Intended to transform federal mitigation investment, BRIC will competitively allocate NIPPDM funding to 75% federal cost-sharing for “capability- and capacity-building”, which involves project-scoping and environmental permitting; mitigation project implementation, which involves engineering and construction costs; and management costs, which include pre-award administrative costs incurred at any time in the development of an application. In competitively allocating BRIC funding FEMA will apply a benefit-cost analysis (BCA) predetermined by rulemaking to assess the long-term value of proposed projects’ risk reductions as required by the Office of Management and Budget. Comments in response to FEMA’s publication of its proposed BRIC policy expressed significant concern that the BCA methodology might complicate FEMA’s prioritization of natural infrastructure solutions by limiting their competitiveness relative to conventional grey infrastructure projects. Among the stakeholder concerns most cited in FEMA’s proposed BRIC policy comment summary involved the BCA’s failure to contemplate the range of ecosystem service benefits associated with natural infrastructure, including improvements to air quality, pollutant filtration, habitat restoration, and recreation space. FEMA responded to these comments by finalizing in June 2020 alterations to the BCA eliminating a benefit-cost ratio threshold designed for conventional grey infrastructure that infrastructure projects were previously required to meet before inclusion of ecosystem service benefits in cost-effectiveness calculations. This exemption for BRIC-funded projects from legacy BCA requirements is intended to enhance green infrastructure’s competitiveness for FEMA awards and thus the diversity of federally-funded resilience projects. Because BRIC’s first funding application period opened September 30, 2020, the exemption’s potential to achieve parity for green infrastructure funding is as yet untested. It is, however, a positive indication of FEMA’s receptivity to programmatic reforms serving adaptation innovation.

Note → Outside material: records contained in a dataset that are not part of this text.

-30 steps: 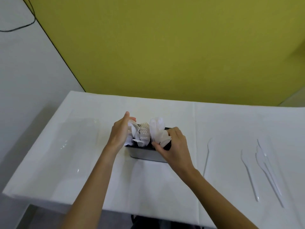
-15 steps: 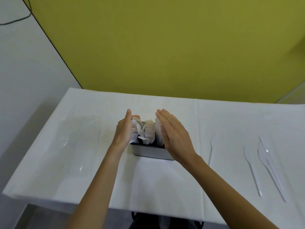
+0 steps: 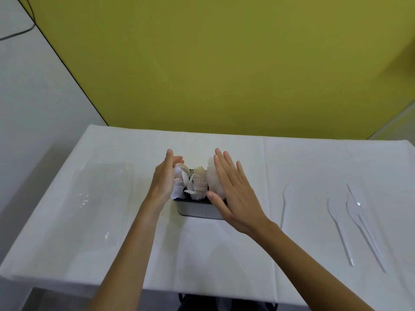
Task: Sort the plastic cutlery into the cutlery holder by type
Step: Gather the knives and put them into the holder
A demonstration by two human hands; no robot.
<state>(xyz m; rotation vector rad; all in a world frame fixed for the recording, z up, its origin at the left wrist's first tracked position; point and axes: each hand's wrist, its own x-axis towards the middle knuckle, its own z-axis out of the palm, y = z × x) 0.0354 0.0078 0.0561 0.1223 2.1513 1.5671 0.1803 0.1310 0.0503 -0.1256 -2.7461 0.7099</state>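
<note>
Left hand (image 3: 162,184) and right hand (image 3: 233,194) flank the cutlery holder (image 3: 197,211); approach from above is free.

The bench (image 3: 224,254) is covered with a white cloth (image 3: 314,158), and a crease is seen in it right of the middle. The cutlery holder (image 3: 197,211) is set on it near the middle. A clear plastic tray (image 3: 101,198) is laid to the left. A single white utensil (image 3: 284,205) is laid to the right of the holder, and a few clear utensils (image 3: 363,225) are grouped well apart from it, near the right edge.

Clear tray (image 3: 101,198) (left) on tablecloth (image 3: 213,254)
</note>
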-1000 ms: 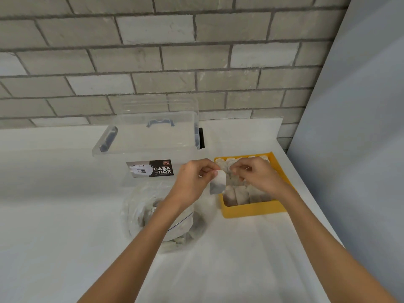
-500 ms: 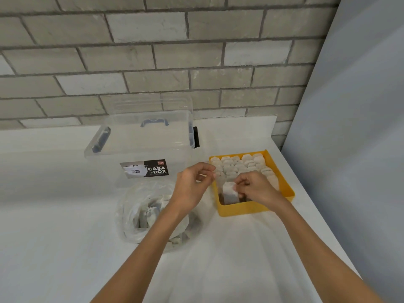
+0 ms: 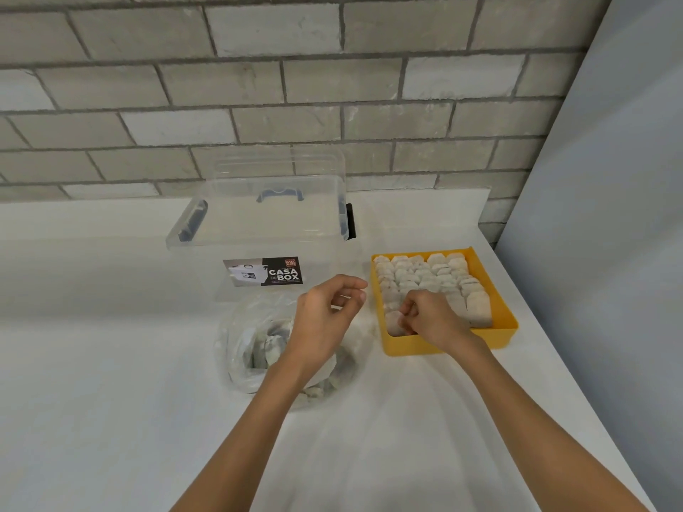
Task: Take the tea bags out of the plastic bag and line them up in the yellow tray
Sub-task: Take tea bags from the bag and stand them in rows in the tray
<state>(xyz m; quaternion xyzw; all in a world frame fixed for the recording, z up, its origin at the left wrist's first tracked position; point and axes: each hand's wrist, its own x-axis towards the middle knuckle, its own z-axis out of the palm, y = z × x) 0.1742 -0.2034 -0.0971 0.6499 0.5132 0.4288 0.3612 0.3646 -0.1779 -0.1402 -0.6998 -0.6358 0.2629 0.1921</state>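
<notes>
Closest to me, two bare forearms reach in over the white counter [image 3: 111, 400]. Just left of the yellow tray [image 3: 443, 343] and a little nearer than it, the clear plastic bag [image 3: 240, 364] lies slumped on the counter with a loose heap of tea bags [image 3: 268, 351] showing through its film. The left hand [image 3: 325, 319] hovers above that bag, close to the tray's left wall, its fingers loosely curled and its thumb near the forefinger, with nothing between them.

The right hand [image 3: 436, 319] is down inside the tray at its near left corner, fingers curled tight and pinching the top of one tea bag [image 3: 392, 322] that stands there against the front wall. The rest of the tray is filled with rows of upright tea bags [image 3: 425, 275], packed from the far wall towards the hand.

Beyond the tray's left side stands a clear storage box [image 3: 258, 223] with a dark label [image 3: 264, 271] reading CASA BOX. Behind the tray a grey brick wall [image 3: 258, 105] rises, and to the tray's right is a plain grey panel [image 3: 610, 179].
</notes>
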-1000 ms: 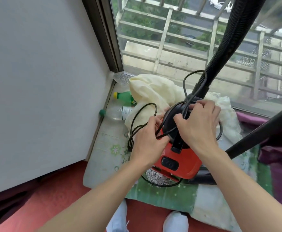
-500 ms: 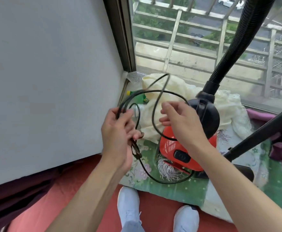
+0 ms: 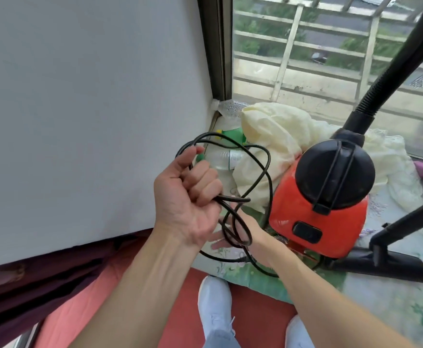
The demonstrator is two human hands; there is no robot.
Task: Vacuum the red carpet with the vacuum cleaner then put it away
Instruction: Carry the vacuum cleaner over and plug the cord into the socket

While rigorous Congressional oversight of BRIC implementation should continue, the program demonstrates a meaningful proactive shift in federal disaster mitigation policy. As additional refinements in the BCA methodology and similar procedural and policy details evolve, the North Carolina Association of REALTORS® will monitor corollary adjustments to state programming and guidance for local governments in keeping with our commitment to ensure thriving coastal communities. Please anticipate additional information on BRIC funding utilization and the Climate Risk Assessment and Resilience Plan in subsequent Insight issues.